*** Source material ***

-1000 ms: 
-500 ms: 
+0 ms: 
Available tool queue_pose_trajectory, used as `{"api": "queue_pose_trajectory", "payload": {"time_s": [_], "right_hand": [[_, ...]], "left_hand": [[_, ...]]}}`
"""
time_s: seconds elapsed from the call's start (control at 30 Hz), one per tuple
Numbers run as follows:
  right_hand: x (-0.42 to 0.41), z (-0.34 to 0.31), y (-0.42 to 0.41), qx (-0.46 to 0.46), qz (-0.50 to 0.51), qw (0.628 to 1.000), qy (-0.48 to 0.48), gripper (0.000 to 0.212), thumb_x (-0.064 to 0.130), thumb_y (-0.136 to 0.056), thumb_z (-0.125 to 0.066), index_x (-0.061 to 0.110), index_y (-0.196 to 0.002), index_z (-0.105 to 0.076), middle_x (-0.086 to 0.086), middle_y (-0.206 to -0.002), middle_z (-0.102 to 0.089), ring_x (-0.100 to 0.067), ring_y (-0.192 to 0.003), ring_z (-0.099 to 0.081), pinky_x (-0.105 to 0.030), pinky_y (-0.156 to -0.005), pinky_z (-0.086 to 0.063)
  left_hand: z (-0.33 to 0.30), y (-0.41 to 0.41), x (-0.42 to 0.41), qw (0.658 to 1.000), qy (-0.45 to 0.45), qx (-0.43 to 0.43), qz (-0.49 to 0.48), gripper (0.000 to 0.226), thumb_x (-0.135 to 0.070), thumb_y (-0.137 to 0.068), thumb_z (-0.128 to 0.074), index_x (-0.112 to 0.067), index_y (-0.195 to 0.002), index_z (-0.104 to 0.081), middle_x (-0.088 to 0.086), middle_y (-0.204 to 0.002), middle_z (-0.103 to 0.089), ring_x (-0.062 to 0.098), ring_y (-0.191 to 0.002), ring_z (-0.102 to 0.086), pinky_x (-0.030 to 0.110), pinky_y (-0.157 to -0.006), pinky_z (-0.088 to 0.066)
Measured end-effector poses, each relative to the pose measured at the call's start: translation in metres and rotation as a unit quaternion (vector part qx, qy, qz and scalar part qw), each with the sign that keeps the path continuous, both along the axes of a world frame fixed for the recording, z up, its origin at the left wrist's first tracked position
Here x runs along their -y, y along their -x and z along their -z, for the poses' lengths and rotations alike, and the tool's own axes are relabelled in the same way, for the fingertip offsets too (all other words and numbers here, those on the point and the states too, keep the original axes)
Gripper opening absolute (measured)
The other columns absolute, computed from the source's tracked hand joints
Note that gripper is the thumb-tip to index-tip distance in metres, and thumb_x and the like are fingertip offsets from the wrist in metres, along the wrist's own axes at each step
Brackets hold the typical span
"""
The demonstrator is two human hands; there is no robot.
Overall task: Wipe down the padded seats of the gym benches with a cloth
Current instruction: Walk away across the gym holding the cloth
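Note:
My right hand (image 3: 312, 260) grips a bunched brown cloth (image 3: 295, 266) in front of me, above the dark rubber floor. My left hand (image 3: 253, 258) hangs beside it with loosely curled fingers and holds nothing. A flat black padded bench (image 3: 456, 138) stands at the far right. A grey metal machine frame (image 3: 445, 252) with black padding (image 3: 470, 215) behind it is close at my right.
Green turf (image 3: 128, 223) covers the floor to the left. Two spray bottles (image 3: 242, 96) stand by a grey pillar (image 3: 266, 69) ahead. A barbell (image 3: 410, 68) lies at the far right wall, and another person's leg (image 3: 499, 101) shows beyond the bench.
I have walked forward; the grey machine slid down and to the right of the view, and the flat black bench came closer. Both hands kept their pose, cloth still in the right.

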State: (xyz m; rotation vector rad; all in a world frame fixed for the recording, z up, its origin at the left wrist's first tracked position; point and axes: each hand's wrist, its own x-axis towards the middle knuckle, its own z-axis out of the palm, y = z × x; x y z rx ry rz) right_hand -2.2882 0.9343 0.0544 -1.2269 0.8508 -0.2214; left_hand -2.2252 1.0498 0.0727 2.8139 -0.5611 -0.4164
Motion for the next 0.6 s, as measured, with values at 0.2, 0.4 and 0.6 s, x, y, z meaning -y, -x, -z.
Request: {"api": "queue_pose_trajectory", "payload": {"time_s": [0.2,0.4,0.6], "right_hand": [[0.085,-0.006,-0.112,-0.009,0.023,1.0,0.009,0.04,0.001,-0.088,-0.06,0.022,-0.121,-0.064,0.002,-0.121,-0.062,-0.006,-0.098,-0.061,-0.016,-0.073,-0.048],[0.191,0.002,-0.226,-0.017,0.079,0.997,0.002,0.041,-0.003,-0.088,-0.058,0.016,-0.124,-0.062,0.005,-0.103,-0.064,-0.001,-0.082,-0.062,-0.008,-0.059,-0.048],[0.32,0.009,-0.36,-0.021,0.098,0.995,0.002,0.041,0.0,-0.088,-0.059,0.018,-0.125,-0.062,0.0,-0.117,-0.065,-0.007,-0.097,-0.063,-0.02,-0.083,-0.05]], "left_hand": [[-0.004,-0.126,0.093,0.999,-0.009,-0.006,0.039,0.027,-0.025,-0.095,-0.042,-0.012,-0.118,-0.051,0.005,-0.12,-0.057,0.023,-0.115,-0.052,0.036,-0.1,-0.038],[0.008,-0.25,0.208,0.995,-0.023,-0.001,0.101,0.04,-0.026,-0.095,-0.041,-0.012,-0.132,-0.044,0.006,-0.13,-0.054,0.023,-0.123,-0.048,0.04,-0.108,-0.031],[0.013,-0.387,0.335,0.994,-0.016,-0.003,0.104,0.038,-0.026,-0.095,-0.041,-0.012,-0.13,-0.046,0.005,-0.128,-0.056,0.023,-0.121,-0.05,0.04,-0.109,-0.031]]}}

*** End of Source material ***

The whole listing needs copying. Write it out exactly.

Task solution:
-1000 ms: 
-500 ms: 
+0 ms: 
Available tool queue_pose_trajectory, used as `{"api": "queue_pose_trajectory", "payload": {"time_s": [_], "right_hand": [[_, ...]], "left_hand": [[_, ...]]}}`
"""
time_s: seconds elapsed from the call's start (control at 30 Hz), one per tuple
Numbers run as follows:
  right_hand: x (-0.42 to 0.41), z (-0.34 to 0.31), y (-0.42 to 0.41), qx (-0.46 to 0.46), qz (-0.50 to 0.51), qw (0.628 to 1.000), qy (-0.48 to 0.48), gripper (0.000 to 0.212), thumb_x (-0.064 to 0.130), thumb_y (-0.136 to 0.056), thumb_z (-0.125 to 0.066), index_x (-0.061 to 0.110), index_y (-0.196 to 0.002), index_z (-0.105 to 0.076), middle_x (-0.086 to 0.086), middle_y (-0.206 to -0.002), middle_z (-0.102 to 0.089), ring_x (-0.100 to 0.067), ring_y (-0.192 to 0.003), ring_z (-0.099 to 0.081), pinky_x (-0.105 to 0.030), pinky_y (-0.156 to -0.005), pinky_z (-0.086 to 0.063)
  left_hand: z (-0.33 to 0.30), y (-0.41 to 0.41), x (-0.42 to 0.41), qw (0.658 to 1.000), qy (-0.45 to 0.45), qx (-0.43 to 0.43), qz (-0.49 to 0.48), gripper (0.000 to 0.226), thumb_x (-0.135 to 0.070), thumb_y (-0.137 to 0.068), thumb_z (-0.128 to 0.074), index_x (-0.112 to 0.067), index_y (-0.195 to 0.002), index_z (-0.104 to 0.081), middle_x (-0.088 to 0.086), middle_y (-0.204 to 0.002), middle_z (-0.103 to 0.089), ring_x (-0.062 to 0.098), ring_y (-0.191 to 0.002), ring_z (-0.102 to 0.086), pinky_x (-0.030 to 0.110), pinky_y (-0.157 to -0.006), pinky_z (-0.088 to 0.066)
Measured end-effector poses, each relative to the pose measured at the call's start: translation in metres and rotation as a unit quaternion (vector part qx, qy, qz and scalar part qw), each with the sign that keeps the path continuous, both along the axes of a world frame fixed for the recording, z up, its origin at the left wrist's first tracked position
Here x runs along their -y, y along their -x and z along their -z, for the poses' lengths and rotations alike, and the tool's own axes are relabelled in the same way, for the fingertip offsets too (all other words and numbers here, those on the point and the states too, keep the original axes)
Gripper opening absolute (measured)
The other columns absolute, computed from the source's tracked hand joints
Note that gripper is the thumb-tip to index-tip distance in metres, and thumb_x and the like are fingertip offsets from the wrist in metres, along the wrist's own axes at each step
Brackets hold the typical span
"""
The demonstrator is two human hands; there is no robot.
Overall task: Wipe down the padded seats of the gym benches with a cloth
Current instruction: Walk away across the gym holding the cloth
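Note:
My right hand (image 3: 312, 260) grips a bunched brown cloth (image 3: 295, 266) in front of me, above the dark rubber floor. My left hand (image 3: 253, 258) hangs beside it with loosely curled fingers and holds nothing. A flat black padded bench (image 3: 456, 138) stands at the far right. A grey metal machine frame (image 3: 445, 252) with black padding (image 3: 470, 215) behind it is close at my right.
Green turf (image 3: 128, 223) covers the floor to the left. Two spray bottles (image 3: 242, 96) stand by a grey pillar (image 3: 266, 69) ahead. A barbell (image 3: 410, 68) lies at the far right wall, and another person's leg (image 3: 499, 101) shows beyond the bench.
I have walked forward; the grey machine slid down and to the right of the view, and the flat black bench came closer. Both hands kept their pose, cloth still in the right.
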
State: (xyz m; rotation vector rad; all in a world frame fixed for the recording, z up, its origin at the left wrist's first tracked position; point and axes: each hand's wrist, its own x-axis towards the middle knuckle, its own z-axis out of the palm, y = z × x; x y z rx ry rz) right_hand -2.2882 0.9343 0.0544 -1.2269 0.8508 -0.2214; left_hand -2.2252 1.0498 0.0727 2.8139 -0.5611 -0.4164
Motion for the next 0.6 s, as measured, with values at 0.2, 0.4 and 0.6 s, x, y, z meaning -y, -x, -z.
Request: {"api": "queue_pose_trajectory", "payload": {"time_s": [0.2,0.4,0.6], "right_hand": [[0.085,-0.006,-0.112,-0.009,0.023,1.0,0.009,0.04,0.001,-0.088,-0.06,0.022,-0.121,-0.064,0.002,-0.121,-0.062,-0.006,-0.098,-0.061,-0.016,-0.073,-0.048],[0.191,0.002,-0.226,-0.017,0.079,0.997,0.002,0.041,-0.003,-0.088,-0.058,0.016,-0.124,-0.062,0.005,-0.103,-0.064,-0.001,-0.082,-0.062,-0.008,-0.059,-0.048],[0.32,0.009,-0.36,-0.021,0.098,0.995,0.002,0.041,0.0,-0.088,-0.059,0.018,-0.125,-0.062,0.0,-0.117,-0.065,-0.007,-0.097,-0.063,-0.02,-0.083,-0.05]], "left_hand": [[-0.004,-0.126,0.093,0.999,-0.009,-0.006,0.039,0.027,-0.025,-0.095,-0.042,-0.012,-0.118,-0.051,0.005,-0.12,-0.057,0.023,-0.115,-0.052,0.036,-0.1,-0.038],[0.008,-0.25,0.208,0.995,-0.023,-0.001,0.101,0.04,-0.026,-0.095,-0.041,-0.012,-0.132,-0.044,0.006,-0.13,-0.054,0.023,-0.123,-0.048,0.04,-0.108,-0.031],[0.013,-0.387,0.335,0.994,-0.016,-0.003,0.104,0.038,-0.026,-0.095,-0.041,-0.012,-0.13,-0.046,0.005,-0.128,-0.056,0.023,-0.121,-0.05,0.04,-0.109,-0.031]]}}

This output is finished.